But the truth is always getting more clear with more debat and more practice. In this document, I will show you why it is a bad idea to putting production database into docker.
Let’s get start by looking at Docker’s self-description:
Docker is an open platform for developing, shipping, and running applications. Docker enables you to separate your applications from your infrastructure so you can deliver software quickly. With Docker, you can manage your infrastructure in the same ways you manage your applications. By taking advantage of Docker’s methodologies for shipping, testing, and deploying code quickly, you can significantly reduce the delay between writing code and running it in production.
The words Docker uses to describe itself include: lightweight, standardized, portable, cost savings, increased efficiency, automatic, integrated, and efficient operation and maintenance. So much benifits, and there is no problem claiming that., Docker does make development and operations much easier in most cases. So we can see that’s why so many companies are so eager to Dockerize their software and services.
But sometimes this enthusiasm goes to the other extreme side: Containerize all software, EVEN A PRODUCTION DATABASE. Containers are originally designed for stateless applications, and temporary data generated by applications within a container is also considering part of that container. Create a service with a container and destroy it after you run out. That is the typical usecase.
These apps themselves have no state, and the state is usually stored in a database outside the container, which is the classic architecture and usage, and the philosophy of docker. But when we put the database inside the container, things are different. Database is stateful service, and in order to maintain this state regardless container runs and leave, the DB container needs to drill a hole to the underlying operating system, which is named data volume.
Such a container is no longer an object that can be created, destroyed, transported, transferred at will, but it is bound to the underlying environment, so many advantages of typical container use case no longer apply to database containers.
Getting the software up & run and making the software run reliably are two different things.
Database is the core of almost all information systems. It is a CRITICAL service among whole IT systems. Here CRITICAL is literally explained: DEAD WHEN FAILURE HAPPENS. If application is down, you can pull it up later. But if your database is scraped and don’t have a backup, then it is dead for good.
This is similiar to our daily software circumstance: Word/Excel/PPT can corrupt and it is not a big deal to pulling them up. But if your critical document corrupted or lost, it is really a mess. Database is similiar for many companies: if the database is deleted and there is no backup, it may down. Reliability is the most important attribute of a database. Reliability (reliability) is the ability of the system to function properly in adversity (Hardware failure, software failure, human error) (completly functional correctly and achieve the desired level of performance). Note that reliability differs from availability. Reliability means fault tolerance AND Resilient.
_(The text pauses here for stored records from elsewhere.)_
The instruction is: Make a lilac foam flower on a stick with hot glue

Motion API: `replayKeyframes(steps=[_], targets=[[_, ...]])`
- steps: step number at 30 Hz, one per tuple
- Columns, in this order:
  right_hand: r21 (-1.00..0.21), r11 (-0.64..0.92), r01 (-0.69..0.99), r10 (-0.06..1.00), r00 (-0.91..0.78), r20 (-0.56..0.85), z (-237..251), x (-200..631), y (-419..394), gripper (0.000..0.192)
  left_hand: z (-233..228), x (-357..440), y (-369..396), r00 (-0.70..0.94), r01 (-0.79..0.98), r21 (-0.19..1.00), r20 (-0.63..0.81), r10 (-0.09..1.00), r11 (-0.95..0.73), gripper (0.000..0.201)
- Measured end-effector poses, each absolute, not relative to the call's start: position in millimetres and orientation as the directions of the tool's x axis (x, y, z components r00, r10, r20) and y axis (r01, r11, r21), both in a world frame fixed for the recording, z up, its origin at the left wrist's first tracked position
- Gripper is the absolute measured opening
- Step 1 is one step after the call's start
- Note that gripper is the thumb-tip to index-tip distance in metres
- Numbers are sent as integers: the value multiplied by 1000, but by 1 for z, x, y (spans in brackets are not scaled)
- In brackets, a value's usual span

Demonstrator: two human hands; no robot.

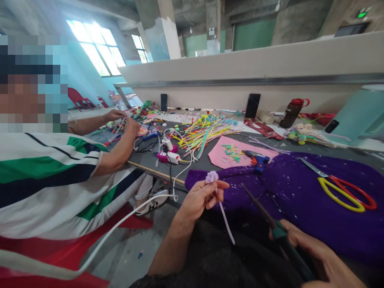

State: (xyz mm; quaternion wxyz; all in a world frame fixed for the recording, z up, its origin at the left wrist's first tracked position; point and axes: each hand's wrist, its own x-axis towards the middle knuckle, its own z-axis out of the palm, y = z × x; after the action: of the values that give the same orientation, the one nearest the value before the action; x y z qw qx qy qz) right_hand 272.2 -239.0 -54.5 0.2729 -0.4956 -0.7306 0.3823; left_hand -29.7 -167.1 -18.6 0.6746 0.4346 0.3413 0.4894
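In my left hand (pixel 204 197) a lilac pipe-cleaner flower (pixel 212 177) is pinched between the fingers. Its ruffled head points up and its thin stem (pixel 226 224) hangs down below. My right hand (pixel 315 248) is wrapped round a long pointed tool (pixel 280 234), which looks like a soldering iron, with a dark handle, a green collar and a thin shaft. The shaft's tip is aimed up and left toward the flower, apart from it. Right of both hands, large scissors (pixel 342 188) with red and yellow handles lie on purple cloth (pixel 312 228).
A blue glue gun (pixel 260 161) rests at a pink sheet (pixel 217 154) bearing small clippings. Behind are many coloured pipe cleaners (pixel 207 132), a power strip (pixel 168 157) with cables, a phone (pixel 252 105) and a bottle (pixel 292 113). A co-worker (pixel 111 156) sits at left. A white cable (pixel 120 226) crosses low.
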Motion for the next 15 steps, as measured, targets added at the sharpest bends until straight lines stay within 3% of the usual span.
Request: replayKeyframes(steps=[3, 7, 11, 15], targets=[[-810, 203, 550, 927, -375, -22, -58, 272, -238, 51, -19, -27, -167, 292, -329, 932, -51, 955, 150, 31], [-848, 229, 478, 851, -521, -64, -43, 270, -232, 38, -19, -22, -167, 287, -276, 953, -42, 957, 124, 31], [-883, 301, 360, 801, -598, 29, -23, 269, -221, 29, -14, -13, -168, 288, -197, 978, -12, 957, 72, 29], [-847, 397, 354, 789, -603, 118, -24, 271, -218, 22, -8, -2, -171, 270, -32, 999, -15, 963, 24, 29]])
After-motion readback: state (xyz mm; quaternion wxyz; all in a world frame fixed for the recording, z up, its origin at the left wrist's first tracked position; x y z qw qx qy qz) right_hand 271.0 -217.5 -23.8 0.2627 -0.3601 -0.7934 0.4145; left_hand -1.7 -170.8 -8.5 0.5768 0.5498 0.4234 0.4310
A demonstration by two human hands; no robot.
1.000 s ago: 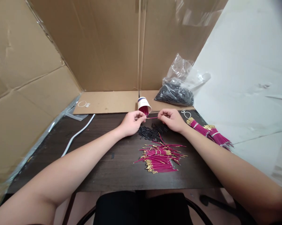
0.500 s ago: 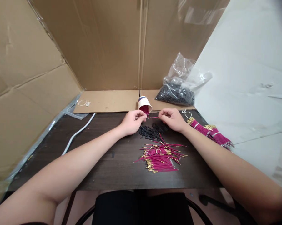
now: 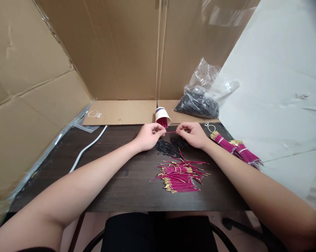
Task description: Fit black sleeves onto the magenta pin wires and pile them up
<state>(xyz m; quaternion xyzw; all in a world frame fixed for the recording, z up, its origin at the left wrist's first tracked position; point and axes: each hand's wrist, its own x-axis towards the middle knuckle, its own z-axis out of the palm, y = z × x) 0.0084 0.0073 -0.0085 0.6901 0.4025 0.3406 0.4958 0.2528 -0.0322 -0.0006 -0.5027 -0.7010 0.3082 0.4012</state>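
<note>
1. Magenta wire [image 3: 170,132], a single thin strand, spans the small gap between the person's two hands above the dark tabletop [image 3: 116,182].
2. Left hand [image 3: 149,135] pinches one end of it between thumb and fingertips, the other fingers curled in.
3. Right hand [image 3: 192,134] pinches the other end the same way, knuckles up, fingers pressed together.
4. Just behind the hands a paper cup [image 3: 162,116] lies tipped on its side at the table's far edge, more magenta wires showing in its mouth.
5. Directly under the hands sits a scatter of short black tubes [image 3: 168,147]; nearer the person lies a loose pile of magenta wires [image 3: 180,174] with gold tips.
6. Two tied bundles [image 3: 235,148] rest near the table's right edge, beside the right forearm.
7. A clear bag of black pieces [image 3: 198,103] stands in the far right corner on a cardboard flap [image 3: 121,112].
8. Cardboard walls [image 3: 29,87] close in behind and on the left; the left half of the table is open, crossed only by a white strip [image 3: 87,148].
</note>
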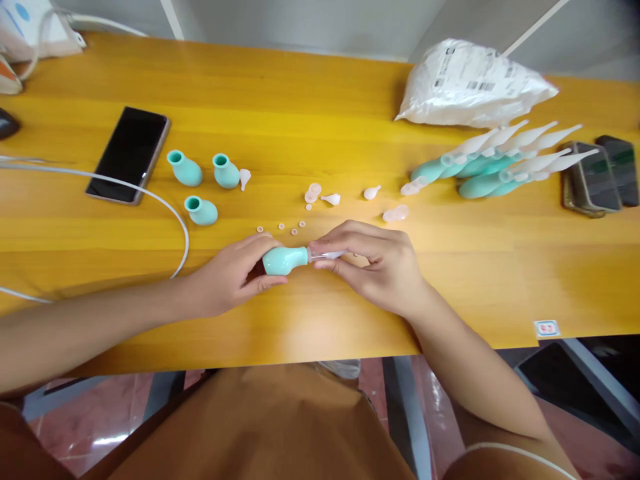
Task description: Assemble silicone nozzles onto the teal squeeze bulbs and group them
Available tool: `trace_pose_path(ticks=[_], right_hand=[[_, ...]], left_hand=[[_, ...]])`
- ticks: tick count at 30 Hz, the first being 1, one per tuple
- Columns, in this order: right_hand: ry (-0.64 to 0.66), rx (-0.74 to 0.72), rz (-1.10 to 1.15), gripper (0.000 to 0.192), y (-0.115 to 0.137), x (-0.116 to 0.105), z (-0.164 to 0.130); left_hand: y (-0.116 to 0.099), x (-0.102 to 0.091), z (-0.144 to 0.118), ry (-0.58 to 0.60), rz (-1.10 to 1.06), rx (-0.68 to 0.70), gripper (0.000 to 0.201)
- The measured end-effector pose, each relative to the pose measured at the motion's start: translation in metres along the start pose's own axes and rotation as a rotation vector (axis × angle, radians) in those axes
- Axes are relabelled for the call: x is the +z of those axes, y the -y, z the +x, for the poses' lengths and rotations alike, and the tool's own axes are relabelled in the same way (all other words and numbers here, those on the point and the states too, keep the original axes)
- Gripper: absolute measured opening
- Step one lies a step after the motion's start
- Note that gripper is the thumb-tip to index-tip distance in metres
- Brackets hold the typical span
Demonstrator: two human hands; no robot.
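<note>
My left hand [225, 277] is closed around the round end of a glossy teal squeeze bulb [284, 261], which lies sideways just above the table's front part. From the right, my right hand [383, 263] pinches a clear tapered nozzle [327, 256] at the bulb's neck; fingers partly cover the nozzle. Beyond my hands lie several small pale rings [281, 227], a pair of translucent caps [313, 193] and short white tips [371, 193]. Three teal bulbs with open necks [201, 210] stand to the left. At the right, several teal bulbs with long white nozzles [480, 186] lie in a cluster.
A dark phone [129, 153] rests at the left, with a white cable [150, 189] running across it. Toward the back right sits a white plastic package [475, 87]. More phones [595, 177] lie at the far right. The wooden table's front edge [225, 365] runs near my body.
</note>
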State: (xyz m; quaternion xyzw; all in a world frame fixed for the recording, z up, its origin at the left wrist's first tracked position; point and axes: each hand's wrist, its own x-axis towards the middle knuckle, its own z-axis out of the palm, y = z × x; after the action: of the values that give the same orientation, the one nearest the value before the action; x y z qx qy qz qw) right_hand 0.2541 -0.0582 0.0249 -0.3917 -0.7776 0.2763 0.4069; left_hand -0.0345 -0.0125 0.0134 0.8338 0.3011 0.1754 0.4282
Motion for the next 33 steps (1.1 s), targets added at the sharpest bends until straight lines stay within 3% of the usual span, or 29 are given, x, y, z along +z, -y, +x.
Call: trace_pose_path(ticks=[25,33], right_hand=[[0.117,0.010,0.081,0.021,0.0013,-0.0054,0.0007],[0.132,0.042,0.084,0.020,0.0025,-0.0069,0.0004]], left_hand=[[-0.0030,0.0020,-0.0044,0.075,0.050,0.035,0.029],[-0.0039,0.0055,-0.0094,0.011,0.123,0.095,0.024]])
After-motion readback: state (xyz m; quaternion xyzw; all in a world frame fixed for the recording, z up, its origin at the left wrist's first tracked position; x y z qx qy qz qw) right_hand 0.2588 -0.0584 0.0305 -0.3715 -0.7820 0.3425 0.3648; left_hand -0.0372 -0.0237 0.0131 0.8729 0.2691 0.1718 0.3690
Availability can usually be measured by a serveral nines, a percentage representing the expectation ratio of the system uptime. Reliability is hard to mearsure, it can only be proved by continuously running, or falsify by failure. Therefore, reliability is a safty property and is not that intuitive or measurable as performance and maintainability.
Safty matters, many people tend to ignore the most important attribute —— safety. They only aware of that when people get killed, get robbed, get sickness, get car accident, get database dropped, etc…. Only after that, people would feel regret.
So, Docker’s self-description does not contain words like “reliable”, which is the most important attribute for database. Docker do know what it is capable of.
When comparing with bare metal, Putting a database inside docker does not reduce the probability of hardware failures, software errors, or human errors. Instead, **the overall reliability of the system decreases ** due to additional components, additional complexity, and additional failure points. The database container needs to be bound to a specific machine via data-volumn, so there hardware failure remains the same.
Standardized deployment may seems great by the first look. but there is no essential difference between scripts and dockerfile. At least for software bugs. It is mainly becauce of poor application design, which is a problem docker can not help with. So does human errors.
Additional components will introduce additional failure points, and the introduction of docker will not only involve us into problems with docker itself, but also the conjunct point between docker and other existing component. So, when failure occurs, it may be a problem with the database, a problem with the docker, a problem of the interaction between database & docker, or a problem because of interaction between docker & OS.
Take a look at the official PostgreSQL Docker image Issue list: Https://github.com/docker-library/postgres/issues. You can find a long list there. There are tons of additional problems when putting database into docker. Let me give you the simplest example: What will the database be if the dockerd daemon collapses? It will definitly break and out of service. Another subtle example is running two PostgreSQL instances on the same data directory, (2 docker on same volume, or 1 inside 1 outside). You data will be toasted without proper fencing, and these are problems that never gonna happen on bare metal.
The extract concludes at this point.